Initiative "Volksentscheid Fahrrad" gewinnt "EUROBIKE-Award 2016"

Berlin initiative "Volksentscheid Fahrrad" awarded at EUROBIKE fair in Friedrichshafen


Bildquelle: "Volksentscheid Fahrrad"


Die Initiative "Volksentscheid Fahrrad" wurde heute in Friedrichshafen mit dem "EUROBIKE-Award 2016" ausgezeichnet. In der Kategorie „Konzepte / Dienstleistungen“ wurde die PR-Arbeit, die Erfolge und die Vorbildwirkung für andere Städte gewürdigt.

Aus dem Begründungstext für den Award heißt es: Der Volksentscheid Fahrrad in Berlin ist weltweit einzigartig, denn erstmals zwingen Bürger die Politik, massiv in die Radinfrastruktur zu investieren. Die Ehrenamtlichen haben mit ihrem Gesetzes-Hackathon, für das sie bereits einen Nachhaltigkeitspreis gewonnen haben, Deutschlands erstes Radverkehrsgesetz geschrieben.
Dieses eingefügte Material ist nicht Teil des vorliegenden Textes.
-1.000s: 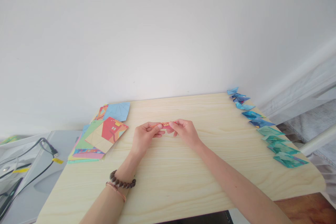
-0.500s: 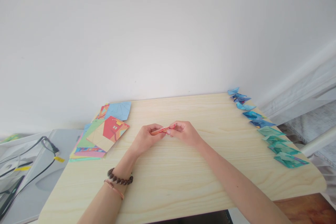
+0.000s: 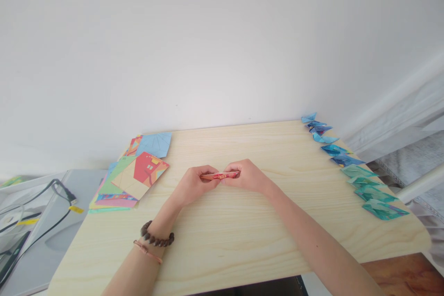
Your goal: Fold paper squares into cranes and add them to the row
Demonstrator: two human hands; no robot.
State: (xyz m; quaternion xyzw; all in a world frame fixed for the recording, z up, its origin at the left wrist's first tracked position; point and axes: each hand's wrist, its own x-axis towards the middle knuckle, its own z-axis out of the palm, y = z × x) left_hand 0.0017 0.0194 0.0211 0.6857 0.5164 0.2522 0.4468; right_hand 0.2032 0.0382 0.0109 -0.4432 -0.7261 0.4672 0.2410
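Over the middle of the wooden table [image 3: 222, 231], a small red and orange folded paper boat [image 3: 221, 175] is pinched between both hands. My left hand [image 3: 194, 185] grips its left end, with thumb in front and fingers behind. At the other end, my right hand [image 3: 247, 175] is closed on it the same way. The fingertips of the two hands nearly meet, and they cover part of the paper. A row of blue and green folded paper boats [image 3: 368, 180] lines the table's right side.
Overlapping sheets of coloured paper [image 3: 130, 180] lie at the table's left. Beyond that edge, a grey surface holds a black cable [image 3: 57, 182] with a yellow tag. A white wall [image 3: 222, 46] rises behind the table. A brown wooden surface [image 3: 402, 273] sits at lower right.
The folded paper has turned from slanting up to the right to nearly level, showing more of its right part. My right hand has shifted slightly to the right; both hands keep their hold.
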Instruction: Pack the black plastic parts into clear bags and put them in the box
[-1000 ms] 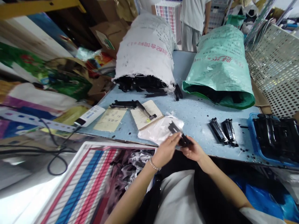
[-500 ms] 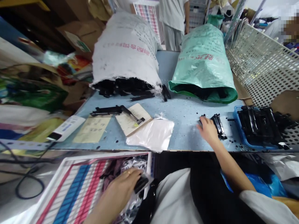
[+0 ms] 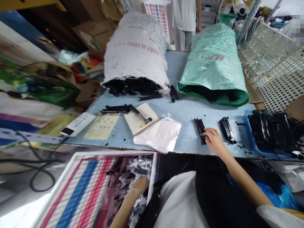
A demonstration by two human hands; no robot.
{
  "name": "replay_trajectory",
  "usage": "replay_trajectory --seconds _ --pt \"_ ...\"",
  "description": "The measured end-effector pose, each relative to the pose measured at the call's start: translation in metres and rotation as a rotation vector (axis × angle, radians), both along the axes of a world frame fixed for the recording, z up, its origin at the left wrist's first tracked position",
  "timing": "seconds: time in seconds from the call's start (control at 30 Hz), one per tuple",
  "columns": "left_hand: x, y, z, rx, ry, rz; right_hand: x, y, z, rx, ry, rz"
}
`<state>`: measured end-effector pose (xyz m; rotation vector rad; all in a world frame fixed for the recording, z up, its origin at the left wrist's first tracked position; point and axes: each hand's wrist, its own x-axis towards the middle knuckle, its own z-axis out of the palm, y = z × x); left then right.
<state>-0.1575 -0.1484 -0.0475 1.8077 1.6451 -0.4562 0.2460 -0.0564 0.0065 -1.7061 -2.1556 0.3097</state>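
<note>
On the blue tabletop, my right hand (image 3: 215, 141) has its fingers and thumb closed at the lower end of a slim black plastic part (image 3: 199, 128), which lies flat. A second black plastic part (image 3: 227, 129) lies just to the right of that hand. Low in the view, my left hand (image 3: 142, 184) is down in a white-rimmed basket (image 3: 76, 154), among clear bags with dark contents (image 3: 140, 164). Its fingers are blurred and hidden, so what it holds does not show. A stack of clear plastic bags (image 3: 159, 134) lies at the table's front edge.
A white sack (image 3: 137, 53) and a green sack (image 3: 213, 60), both with black parts at their mouths, lie on the table. A blue tray (image 3: 253, 139) of black parts stands right. A notebook (image 3: 148, 112) and a white device (image 3: 78, 124) sit left. A person (image 3: 185, 19) stands behind.
My left hand has gone deeper into the basket; the bagged black part it held no longer shows. My right hand has drawn the black plastic part leftward, away from the second one.
</note>
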Motion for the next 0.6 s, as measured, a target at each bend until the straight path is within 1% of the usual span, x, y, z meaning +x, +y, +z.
replay_trajectory --seconds 0.03,0.07,0.13,0.17,0.2,0.23,0.3,0.33,0.37,0.43,0.5,0.53,0.57,0.6 --pt "0.005 0.016 0.005 0.054 -0.016 0.019 0.001 -0.001 -0.002 0.003 0.017 -0.057" --pt "0.013 0.033 0.012 0.142 -0.052 0.036 0.001 -0.001 -0.005 -0.001 0.029 -0.108" --pt "0.039 0.065 0.028 0.514 -0.264 0.075 -0.001 -0.001 -0.009 -0.033 0.036 -0.184" --pt "0.055 0.079 0.035 0.653 -0.354 0.072 -0.001 0.0 -0.011 -0.054 0.033 -0.212" --pt "0.07 0.092 0.041 0.746 -0.402 0.065 -0.001 0.001 -0.013 -0.077 0.03 -0.235" --pt "0.084 0.103 0.045 0.783 -0.428 0.05 0.001 0.002 -0.014 -0.099 0.036 -0.256" --pt "0.102 0.121 0.047 0.787 -0.443 0.044 0.007 0.005 -0.016 -0.144 0.126 -0.295" --pt "0.104 0.129 0.046 0.765 -0.463 0.062 0.01 0.006 -0.016 -0.175 0.228 -0.311" --pt "0.104 0.135 0.045 0.737 -0.502 0.101 0.011 0.007 -0.016 -0.217 0.37 -0.325" --pt "0.095 0.144 0.043 0.647 -0.614 0.215 0.005 0.008 -0.013 -0.339 0.752 -0.343" --pt "0.084 0.149 0.043 0.51 -0.736 0.355 -0.015 0.01 -0.008 -0.48 1.166 -0.326" --pt "0.08 0.15 0.044 0.453 -0.779 0.409 -0.03 0.011 -0.004 -0.541 1.35 -0.294" --pt "0.078 0.15 0.046 0.424 -0.809 0.452 -0.048 0.014 0.0 -0.599 1.507 -0.241" --pt "0.078 0.149 0.049 0.427 -0.827 0.477 -0.067 0.018 0.003 -0.653 1.632 -0.175"
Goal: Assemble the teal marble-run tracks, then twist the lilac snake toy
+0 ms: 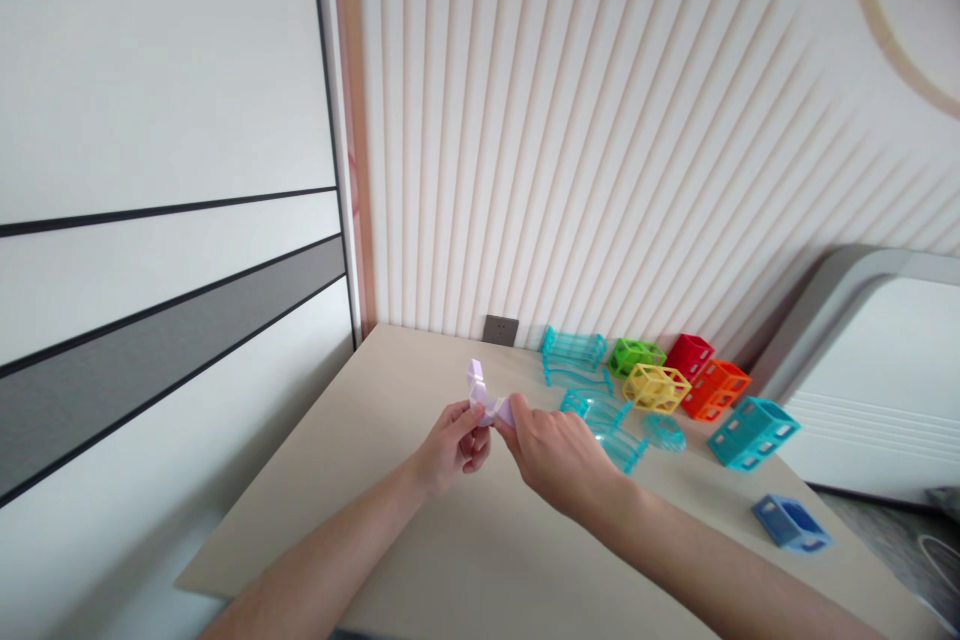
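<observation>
Both my hands meet above the middle of the beige table [390, 520] and pinch a small pale purple plastic piece [482, 394]. My left hand [452, 444] grips its lower left side with closed fingers. My right hand [556, 452] holds its right end, fingers curled. The piece bends upward between them and is lifted off the table. Just right of my right hand lie clear teal curved track pieces [611, 425].
Further teal track sections [574, 352] lie near the wall. Open-frame cubes sit at the right: green [634, 356], yellow [656, 387], red [690, 354], orange [716, 389], teal [752, 432], blue [791, 523]. A grey wall socket [500, 330] sits at the table's back edge.
</observation>
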### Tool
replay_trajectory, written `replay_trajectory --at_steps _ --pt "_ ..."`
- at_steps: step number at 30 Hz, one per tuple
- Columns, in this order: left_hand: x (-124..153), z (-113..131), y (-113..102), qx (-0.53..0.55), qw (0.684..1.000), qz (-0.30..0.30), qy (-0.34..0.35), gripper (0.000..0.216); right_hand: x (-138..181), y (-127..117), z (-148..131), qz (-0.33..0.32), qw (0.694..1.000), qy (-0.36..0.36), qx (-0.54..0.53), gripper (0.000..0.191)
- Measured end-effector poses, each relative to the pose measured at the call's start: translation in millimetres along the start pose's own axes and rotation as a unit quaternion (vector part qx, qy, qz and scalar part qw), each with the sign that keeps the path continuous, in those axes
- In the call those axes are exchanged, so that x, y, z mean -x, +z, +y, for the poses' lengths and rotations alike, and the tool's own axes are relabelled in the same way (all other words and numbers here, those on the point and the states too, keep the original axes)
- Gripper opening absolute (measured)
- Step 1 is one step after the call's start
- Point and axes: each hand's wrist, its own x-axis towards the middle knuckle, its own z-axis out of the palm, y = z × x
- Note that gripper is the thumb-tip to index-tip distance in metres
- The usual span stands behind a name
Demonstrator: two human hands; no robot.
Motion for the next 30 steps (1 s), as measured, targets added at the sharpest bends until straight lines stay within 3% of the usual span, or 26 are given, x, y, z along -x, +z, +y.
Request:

Der Volksentscheid hat mit seiner PR-Arbeit das Zeug, Politik zu verändern - als Vorbild für Deutschland und die Welt. Mehr als 100 Firmen der Radbranche unterstützen den Volksentscheid.
 

Bildquelle: "Volksentscheid Fahrrad"


Die heutige Auszeichnung kann als Botschaft an Berlin verstanden werden angesichts der dort anstehenden Landtagswahl. Ganz ohne eine bessere Radverkehrspolitik wird es nicht mehr gehen.